As humans, we are wired and socially trained to read non-verbal cues. This is a critical component of expressing and interpreting messages correctly in any negotiation. It is estimated that a whopping 93% of our communication is non-verbal, in the form of body language and paralanguage. Body language, such as facial expressions, body movements, body placements and eye contact, makes up for 53% of the message we send. 40% of what we say is interpreted by our paralanguage, which includes the likes of voice quality, emotion, speaking rhythm, pitch, speed and stress points. That means a mere 7% of what we say is verbal! To account for this, it is best to have your video on and practise slightly emphasising positive body language and paralanguage.

FUN FACT: It is estimated that 37% of lies happen over the phone, where there is no paper trail and no ability to check body language against spoken words.



Paralanguage is about HOW something is said, rather than WHAT is being said. In an interesting study done at Tufts University in the United States, it was found that doctors with a harsh tone of voice and a fast speaking pace were sued for malpractice more often. This was attributed to the perception of their bedside manner, and had nothing to do with their medical competence. This study supports the point that your paralanguage has the potential to derail your negotiation without you even being aware of it. Due to bandwidth limitations, among other reasons, many people choose to not use video in their online engagements, relying purely on paralanguage to compliment the content of the discussion.

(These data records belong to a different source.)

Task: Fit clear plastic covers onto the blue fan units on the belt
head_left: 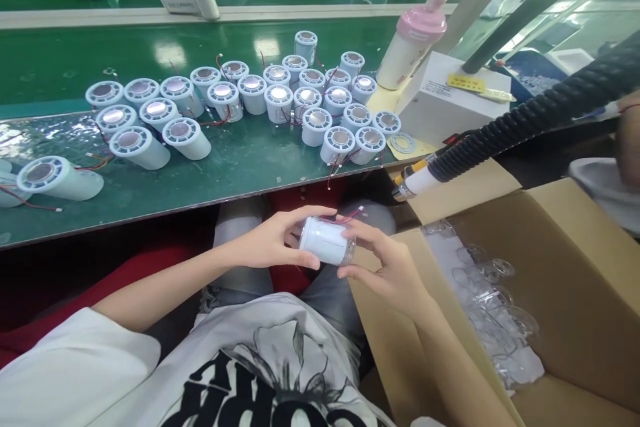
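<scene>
Above my lap, a light-blue cylindrical housing [324, 240] lies on its side between my two hands. My left hand [275, 238] wraps its fingers and thumb round the left end. At the other end, a clear plastic cover [351, 248] sits against the housing, and my right hand [383, 260] grips it between fingers and thumb. Thin red wires [353, 215] with a white plug stick out above the housing. Beyond my hands, several similar light-blue housings [280, 103] stand on the green bench, their metal discs facing up and thin wires trailing from some.
An open cardboard box [565, 280] at my right holds several clear plastic covers [493, 300]. A black ribbed hose [530, 107] slants above it. A pink-topped bottle [413, 43] stands beside a white box [450, 97]. Behind runs a green conveyor [125, 47]; another person's hands show at the far edge.
</scene>
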The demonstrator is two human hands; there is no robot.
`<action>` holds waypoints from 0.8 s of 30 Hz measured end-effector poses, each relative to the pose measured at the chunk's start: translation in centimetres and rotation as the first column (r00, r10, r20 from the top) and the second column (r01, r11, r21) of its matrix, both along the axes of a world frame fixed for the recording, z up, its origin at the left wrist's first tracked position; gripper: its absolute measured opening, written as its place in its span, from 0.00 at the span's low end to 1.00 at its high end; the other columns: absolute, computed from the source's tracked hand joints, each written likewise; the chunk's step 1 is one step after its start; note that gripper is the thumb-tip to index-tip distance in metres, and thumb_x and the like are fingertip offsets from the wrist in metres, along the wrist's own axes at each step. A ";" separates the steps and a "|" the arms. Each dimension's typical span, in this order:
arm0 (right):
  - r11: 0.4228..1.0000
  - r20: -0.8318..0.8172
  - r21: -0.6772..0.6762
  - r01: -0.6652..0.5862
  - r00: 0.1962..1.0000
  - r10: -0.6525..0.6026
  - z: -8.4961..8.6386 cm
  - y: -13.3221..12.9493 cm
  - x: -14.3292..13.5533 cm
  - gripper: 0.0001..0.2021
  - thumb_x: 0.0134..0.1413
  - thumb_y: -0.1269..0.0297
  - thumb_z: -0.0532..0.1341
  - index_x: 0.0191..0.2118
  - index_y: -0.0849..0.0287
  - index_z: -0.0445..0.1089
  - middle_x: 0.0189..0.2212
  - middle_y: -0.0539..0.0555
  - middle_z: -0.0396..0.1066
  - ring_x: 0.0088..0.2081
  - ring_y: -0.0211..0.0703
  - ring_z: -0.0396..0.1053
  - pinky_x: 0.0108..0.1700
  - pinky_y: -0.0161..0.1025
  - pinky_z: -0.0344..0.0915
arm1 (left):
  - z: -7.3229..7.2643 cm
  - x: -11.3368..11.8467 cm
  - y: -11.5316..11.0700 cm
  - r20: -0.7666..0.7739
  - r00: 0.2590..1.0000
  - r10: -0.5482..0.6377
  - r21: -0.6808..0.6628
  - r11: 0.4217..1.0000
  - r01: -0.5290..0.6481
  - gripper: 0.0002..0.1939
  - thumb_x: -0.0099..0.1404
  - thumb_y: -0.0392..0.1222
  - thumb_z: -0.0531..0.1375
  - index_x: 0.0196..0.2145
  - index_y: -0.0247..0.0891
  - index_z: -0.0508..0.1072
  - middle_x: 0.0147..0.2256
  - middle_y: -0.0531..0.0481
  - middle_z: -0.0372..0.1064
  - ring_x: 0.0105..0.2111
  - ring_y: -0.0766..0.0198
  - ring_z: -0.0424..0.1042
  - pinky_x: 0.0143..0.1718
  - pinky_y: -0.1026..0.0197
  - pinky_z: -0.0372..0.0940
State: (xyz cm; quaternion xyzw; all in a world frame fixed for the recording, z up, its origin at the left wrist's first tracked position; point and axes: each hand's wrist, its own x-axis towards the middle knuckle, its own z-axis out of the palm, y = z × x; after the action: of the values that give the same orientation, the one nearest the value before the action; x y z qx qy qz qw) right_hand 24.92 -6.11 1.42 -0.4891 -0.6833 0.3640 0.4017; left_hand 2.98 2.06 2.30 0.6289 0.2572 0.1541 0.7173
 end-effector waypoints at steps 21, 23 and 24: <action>0.867 -0.455 -0.490 -0.087 0.874 -0.170 1.5 0.1 -1.1 0.21 0.44 0.51 0.68 0.42 0.54 0.65 0.36 0.53 0.73 0.35 0.42 0.71 0.33 0.37 0.71 | 0.8 -0.9 0.0 0.039 0.998 -0.046 0.429 0.903 0.025 0.39 0.51 0.42 0.69 0.60 0.48 0.61 0.58 0.42 0.63 0.57 0.50 0.63 0.55 0.52 0.62; 0.849 -0.480 -0.520 -0.099 0.856 -0.194 1.5 0.2 -1.3 0.21 0.44 0.50 0.67 0.41 0.54 0.65 0.34 0.51 0.72 0.32 0.40 0.71 0.30 0.36 0.71 | 0.7 -0.9 0.0 0.044 0.998 -0.055 0.438 0.898 0.030 0.39 0.52 0.41 0.69 0.60 0.48 0.61 0.59 0.43 0.62 0.58 0.51 0.62 0.55 0.53 0.62; 0.839 -0.492 -0.534 -0.106 0.846 -0.207 1.5 0.3 -1.3 0.20 0.44 0.50 0.67 0.41 0.54 0.65 0.32 0.51 0.72 0.30 0.39 0.71 0.29 0.35 0.72 | 0.7 -0.9 0.0 0.046 0.997 -0.059 0.444 0.896 0.033 0.40 0.52 0.41 0.69 0.60 0.48 0.60 0.59 0.43 0.62 0.58 0.52 0.62 0.56 0.53 0.61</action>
State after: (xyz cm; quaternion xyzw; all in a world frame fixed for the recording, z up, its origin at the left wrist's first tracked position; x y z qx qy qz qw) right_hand 23.59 -5.85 2.88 -0.4807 -0.4001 0.6514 0.4296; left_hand 2.06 2.08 2.99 0.7766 0.1794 0.2099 0.5663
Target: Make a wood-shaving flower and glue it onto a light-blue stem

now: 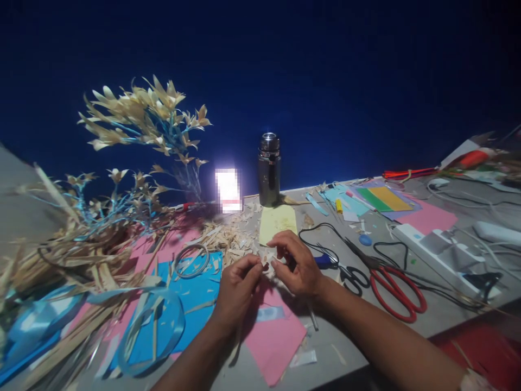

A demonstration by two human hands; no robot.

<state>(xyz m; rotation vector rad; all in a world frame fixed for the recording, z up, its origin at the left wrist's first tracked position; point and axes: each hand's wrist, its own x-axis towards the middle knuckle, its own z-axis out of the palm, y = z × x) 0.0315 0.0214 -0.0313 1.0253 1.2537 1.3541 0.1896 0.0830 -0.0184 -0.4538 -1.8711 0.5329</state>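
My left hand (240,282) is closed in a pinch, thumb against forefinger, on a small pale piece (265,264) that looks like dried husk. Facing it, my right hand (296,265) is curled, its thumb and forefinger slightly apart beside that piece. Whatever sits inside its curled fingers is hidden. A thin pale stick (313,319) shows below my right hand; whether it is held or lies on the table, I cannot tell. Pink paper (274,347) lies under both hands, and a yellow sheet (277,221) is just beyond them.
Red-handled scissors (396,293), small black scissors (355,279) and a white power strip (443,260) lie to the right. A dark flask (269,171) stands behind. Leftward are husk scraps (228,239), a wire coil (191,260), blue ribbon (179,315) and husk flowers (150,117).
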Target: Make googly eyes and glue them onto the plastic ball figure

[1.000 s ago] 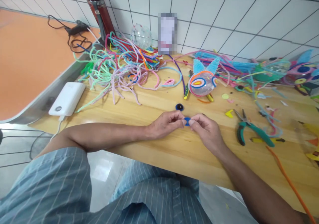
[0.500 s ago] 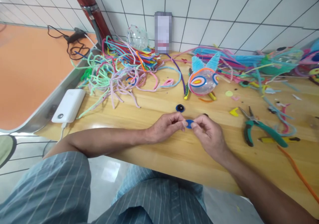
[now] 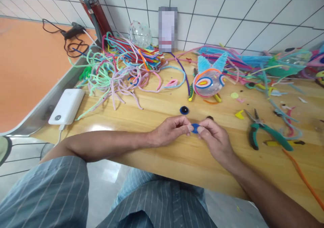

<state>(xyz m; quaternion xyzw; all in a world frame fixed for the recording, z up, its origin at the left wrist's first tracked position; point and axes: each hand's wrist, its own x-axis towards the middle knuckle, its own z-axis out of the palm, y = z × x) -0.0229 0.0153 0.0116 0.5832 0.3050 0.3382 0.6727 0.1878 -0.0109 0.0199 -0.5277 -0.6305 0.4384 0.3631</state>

Implementing the following paralanguage tips will likely improve the outcome of your online negotiation, with or without video:

  • Vary Your Tone
  • A monotonous voice is not only boring, it also sends a message of low confidence. Changing up your tone according to what you are saying indicates authority and communicates a sense of control.
  • Hit the Right Notes
  • Intonation (the way your voice rises and falls as you speak) control is a fantastic communication skill. When you’re stressed, the pitch and tone of your voice goes up at the end of your sentences. To drop your tone at the end of your sentences you will need to loosen the muscles around your vocal cords. As an added benefit, you will be forcing yourself to relax in the process.
  • Get the Volume Right
  • If your volume is too loud and you’re seen to be shouting, or too soft and you seem to be whispering, you are indicating a lack of emotional control. Taking note of your volume is more difficult than you might think because you may sound just right to yourself. Ask a friend or colleague to have a video call with you so that you can figure out the perfect volume for a clear and confident delivery.
  • Turn Up the Exaggeration
  • Since emotions are difficult to interpret online, you should slightly exaggerate your body language and paralanguage in an online negotiation. Focus on emphasising positive emotions such as enthusiasm, confidence and optimism.
  • Steer Clear of Sarcasm and Irony
  • The key to effective communication is clarity. Sarcasm and irony can easily be misinterpreted, and both are unprofessional. Try to keep your correspondence warm and authentic at all times.



Workplace communication has become one of the most cited opportunities for personal and organisational improvement. Negotiation and communication are inextricably intertwined – it is not possible to negotiate without communication of some kind. As such, it stands to reason that effective communication contributes to effective negotiation.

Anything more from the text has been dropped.